RE: [Regression v5.19-rc1] crash kexec fails to boot the 2nd kernel (Re: [PATCH v12 38/46] x86/sev: Add SEV-SNP feature detection/setup)

From: NOMURA JUNICHI(野村 淳一)
Date: Wed Jun 29 2022 - 03:38:22 EST


From: Michael Roth <michael.roth@xxxxxxx>
> Thanks for the debug info. I haven't been able to reproduce this on the
> Milan or Cascade Lake systems I've tried, with kexec -l/-p, and well as
> with/without -s, so there may be something hardware/environment-specific
> going on here, so I could really use your help to test possible fixes.

Sure. Thank you for trying to reproduce the problem.

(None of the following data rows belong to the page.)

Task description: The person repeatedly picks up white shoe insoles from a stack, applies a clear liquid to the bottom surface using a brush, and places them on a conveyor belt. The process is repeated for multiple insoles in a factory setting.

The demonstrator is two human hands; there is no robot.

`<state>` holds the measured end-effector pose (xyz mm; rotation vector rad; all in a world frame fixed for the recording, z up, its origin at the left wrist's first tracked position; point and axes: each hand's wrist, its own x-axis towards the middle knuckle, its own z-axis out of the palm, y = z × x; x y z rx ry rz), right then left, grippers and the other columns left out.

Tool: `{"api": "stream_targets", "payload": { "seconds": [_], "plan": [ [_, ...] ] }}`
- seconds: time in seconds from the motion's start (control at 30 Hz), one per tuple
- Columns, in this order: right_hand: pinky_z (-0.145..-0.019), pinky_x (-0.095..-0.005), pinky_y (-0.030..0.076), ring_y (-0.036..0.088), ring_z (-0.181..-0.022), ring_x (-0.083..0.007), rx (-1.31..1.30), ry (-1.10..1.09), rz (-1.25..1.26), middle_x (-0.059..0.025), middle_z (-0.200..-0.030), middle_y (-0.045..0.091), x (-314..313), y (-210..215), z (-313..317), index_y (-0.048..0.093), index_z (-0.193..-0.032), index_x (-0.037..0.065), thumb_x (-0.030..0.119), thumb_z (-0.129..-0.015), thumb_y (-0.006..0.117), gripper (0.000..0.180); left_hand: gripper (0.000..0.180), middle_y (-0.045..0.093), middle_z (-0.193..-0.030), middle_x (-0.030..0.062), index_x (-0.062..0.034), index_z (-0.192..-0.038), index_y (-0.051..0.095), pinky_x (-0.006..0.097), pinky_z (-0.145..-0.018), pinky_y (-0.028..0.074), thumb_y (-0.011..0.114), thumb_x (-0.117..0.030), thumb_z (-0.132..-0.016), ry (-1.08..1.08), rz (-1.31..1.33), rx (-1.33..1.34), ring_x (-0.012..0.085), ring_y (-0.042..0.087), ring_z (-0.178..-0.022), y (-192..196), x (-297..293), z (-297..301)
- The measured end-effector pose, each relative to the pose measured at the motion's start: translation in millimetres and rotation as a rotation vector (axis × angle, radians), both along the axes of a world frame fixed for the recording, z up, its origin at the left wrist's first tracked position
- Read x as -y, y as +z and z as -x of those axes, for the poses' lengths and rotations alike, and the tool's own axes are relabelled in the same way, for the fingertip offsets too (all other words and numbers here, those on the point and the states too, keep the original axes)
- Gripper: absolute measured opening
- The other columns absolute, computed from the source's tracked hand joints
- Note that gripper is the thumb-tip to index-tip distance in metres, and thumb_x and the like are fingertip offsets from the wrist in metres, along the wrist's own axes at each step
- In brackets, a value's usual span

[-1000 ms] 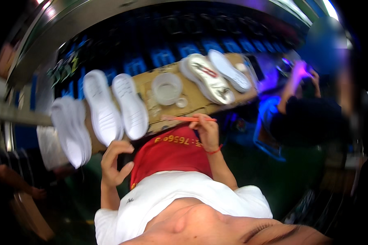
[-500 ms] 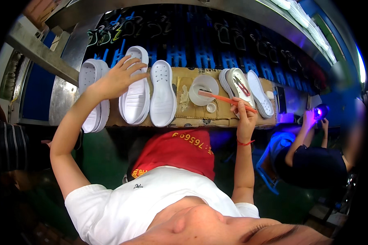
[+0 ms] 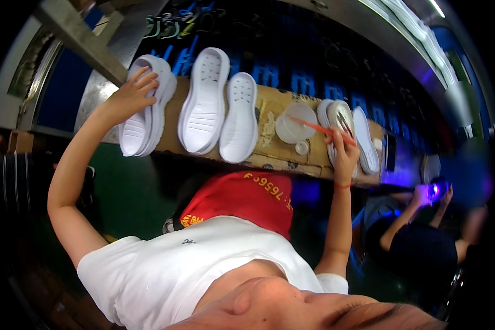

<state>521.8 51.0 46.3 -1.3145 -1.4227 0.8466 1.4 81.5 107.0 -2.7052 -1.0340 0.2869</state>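
My left hand [image 3: 132, 98] lies with its fingers spread over a stack of white shoe soles [image 3: 135, 135] at the left. To its right lie a second stack of white soles [image 3: 201, 122] and a single white sole [image 3: 238, 125]. My right hand [image 3: 343, 153] is closed round the handle of an orange brush [image 3: 316, 127]. The brush's head reaches into a translucent plastic cup [image 3: 286, 132]; its bristles are hard to make out. A small round cap [image 3: 302, 148] sits beside the cup. Thread snips [image 3: 345, 124] rest on a sole behind my right hand.
Cardboard [image 3: 320, 165] covers the bench under the soles. Another white sole [image 3: 363, 129] lies at the right. Beyond are blue racks [image 3: 302, 82] with dark shoes. A metal post [image 3: 88, 47] stands at the left. At the right, a person [image 3: 418, 231] holds something glowing purple.
My left hand has moved from the middle stack to the left stack. The view has shifted and tilted. My right hand still holds the brush at the cup.
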Motion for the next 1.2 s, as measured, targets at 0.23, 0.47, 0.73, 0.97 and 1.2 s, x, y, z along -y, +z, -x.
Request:
{"api": "stream_targets", "payload": {
  "seconds": [0.23, 0.47, 0.73, 0.97, 1.2],
  "plan": [
    [-0.067, -0.0219, 0.044, 0.057, -0.072, -0.0079, 0.181, 0.045, 0.028, -0.0014, -0.076, 0.064, -27.5, 7.9, 3.5, 0.070, -0.103, -0.003, 0.023, -0.098, 0.057, 0.029, 0.010, 0.059, -0.117, 0.0052, -0.0088, -0.080, 0.063, 0.046, -0.116, 0.029, 0.063, -0.003, -0.071, -0.212, -0.105, -0.142, 0.0282, 0.044, -0.130, -12.7, -18.4, 8.8],
    [-0.056, -0.0290, 0.043, 0.060, -0.061, -0.0157, 0.352, 0.021, 0.014, -0.0108, -0.068, 0.065, -49.9, -12.2, 14.9, 0.071, -0.098, 0.000, 0.029, -0.093, 0.061, 0.031, 0.022, 0.061, -0.107, 0.0090, -0.0070, -0.098, 0.054, 0.050, -0.117, 0.025, 0.060, 0.001, -0.078, 0.020, 0.109, 0.119, 0.0276, 0.055, -0.115, 76.6, -20.5, -10.0],
    [-0.059, -0.0269, 0.043, 0.057, -0.064, -0.0127, 0.470, 0.091, 0.113, -0.0111, -0.077, 0.069, -52.7, -7.5, 30.1, 0.072, -0.096, -0.001, 0.025, -0.093, 0.061, 0.029, 0.038, 0.060, -0.117, 0.0122, 0.0033, -0.127, 0.046, 0.033, -0.104, 0.038, 0.058, -0.009, -0.093, 0.616, 0.513, 1.086, 0.0212, 0.056, -0.113, 22.0, 36.1, -66.9],
    [-0.056, -0.0231, 0.039, 0.053, -0.061, -0.0101, -0.040, 0.038, 0.330, -0.0024, -0.070, 0.062, -53.4, -0.8, -10.9, 0.072, -0.094, -0.002, 0.020, -0.093, 0.057, 0.027, 0.069, 0.047, -0.138, 0.0228, 0.0040, -0.144, 0.030, 0.042, -0.091, 0.052, 0.050, -0.030, -0.087, 0.513, 1.804, 1.897, 0.0350, 0.060, -0.110, -36.9, 52.6, -120.8],
    [-0.059, -0.0198, 0.041, 0.054, -0.063, -0.0083, -0.727, 0.110, 0.518, -0.0014, -0.070, 0.062, -48.8, 3.7, -35.7, 0.066, -0.102, -0.003, 0.019, -0.098, 0.052, 0.027, 0.072, 0.047, -0.137, 0.0277, 0.0056, -0.144, 0.030, 0.044, -0.085, 0.055, 0.027, -0.042, -0.090, 0.806, 2.143, 2.004, 0.0357, 0.064, -0.097, -66.7, 70.4, -171.8]
  ]
}}
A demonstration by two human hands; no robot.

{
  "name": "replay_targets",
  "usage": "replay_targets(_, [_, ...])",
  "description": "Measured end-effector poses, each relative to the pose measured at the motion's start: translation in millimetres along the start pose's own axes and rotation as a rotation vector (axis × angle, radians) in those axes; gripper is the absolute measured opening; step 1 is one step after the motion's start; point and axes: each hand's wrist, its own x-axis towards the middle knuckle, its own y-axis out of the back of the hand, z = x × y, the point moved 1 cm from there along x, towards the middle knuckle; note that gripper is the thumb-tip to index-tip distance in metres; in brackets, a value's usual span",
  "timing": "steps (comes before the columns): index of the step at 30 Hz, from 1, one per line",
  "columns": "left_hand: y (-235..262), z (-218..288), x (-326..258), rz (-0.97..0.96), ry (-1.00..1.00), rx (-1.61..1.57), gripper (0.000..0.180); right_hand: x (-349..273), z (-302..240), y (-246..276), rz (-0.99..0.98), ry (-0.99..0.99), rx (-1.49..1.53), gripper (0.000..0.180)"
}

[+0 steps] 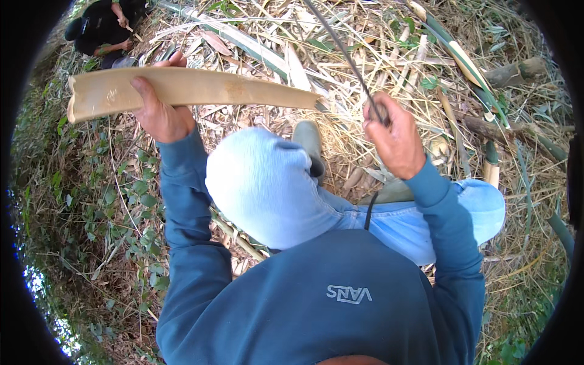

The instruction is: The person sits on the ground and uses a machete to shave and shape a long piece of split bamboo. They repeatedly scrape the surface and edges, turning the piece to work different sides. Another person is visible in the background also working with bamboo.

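A long pale piece of split bamboo (207,91), with its hollow inner side showing, lies across my left hand (163,118). The thumb presses on its inner face and the fingers wrap behind it. One end is wide and notched; the other narrows to a jagged tip toward the middle of the view. My right hand (396,137) is closed round the handle of a long-bladed knife (345,53), probably a machete. Its thin dark blade points up and away, seen nearly edge-on, apart from the bamboo. Most of the handle is hidden in my fist.
Bamboo shavings and dry leaves (389,67) litter the ground. Green bamboo strips (243,42) lie ahead, and cut pieces (462,61) and a log (517,73) at the right. My bent knee (261,188) and boot (307,143) sit below the bamboo. Another person (103,27) crouches far left.
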Motion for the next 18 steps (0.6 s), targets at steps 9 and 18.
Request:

> > Other places that parses setup_data uses early_memremap() before
> > accessing the data (e.g. parse_setup_data()). I wonder if the lack of
> > remapping causes the problem but find_cc_blob is too early in the
> > boot process for early_memremap to work.
>
> I think this might be the case. Prior to early_memremap() being
> available, we need to rely on the initialize identity map set up by the
> decompression kernel. It has some stuff to add mappings for boot_params
> and whatnot, but I don't see where boot_params->hdr.setup_data is
> handled.
>
> If you use kexec -s to force kexec_file_load, then the kernel sets it up
> so that boot_params->hdr.setup_data points to some memory just after
> boot_params, and boot/compressed uses 2M pages in its identity map, so
> that generally ends up handling the whole range.
>
> But if you use kexec's default kexec_load functionality, setup_data might
> be allocated elsewhere, so in that case we might need explicit mapping. I
> noticed on my systems boot_params->hdr.setup_data seems to generally end
> up at 0x100000 for some reason, and maybe that addr just happens to
> get mapped for other reasons so I don't end up hitting the crash.
>
> Could you give it a shot with the kexec -s flag and so if that works?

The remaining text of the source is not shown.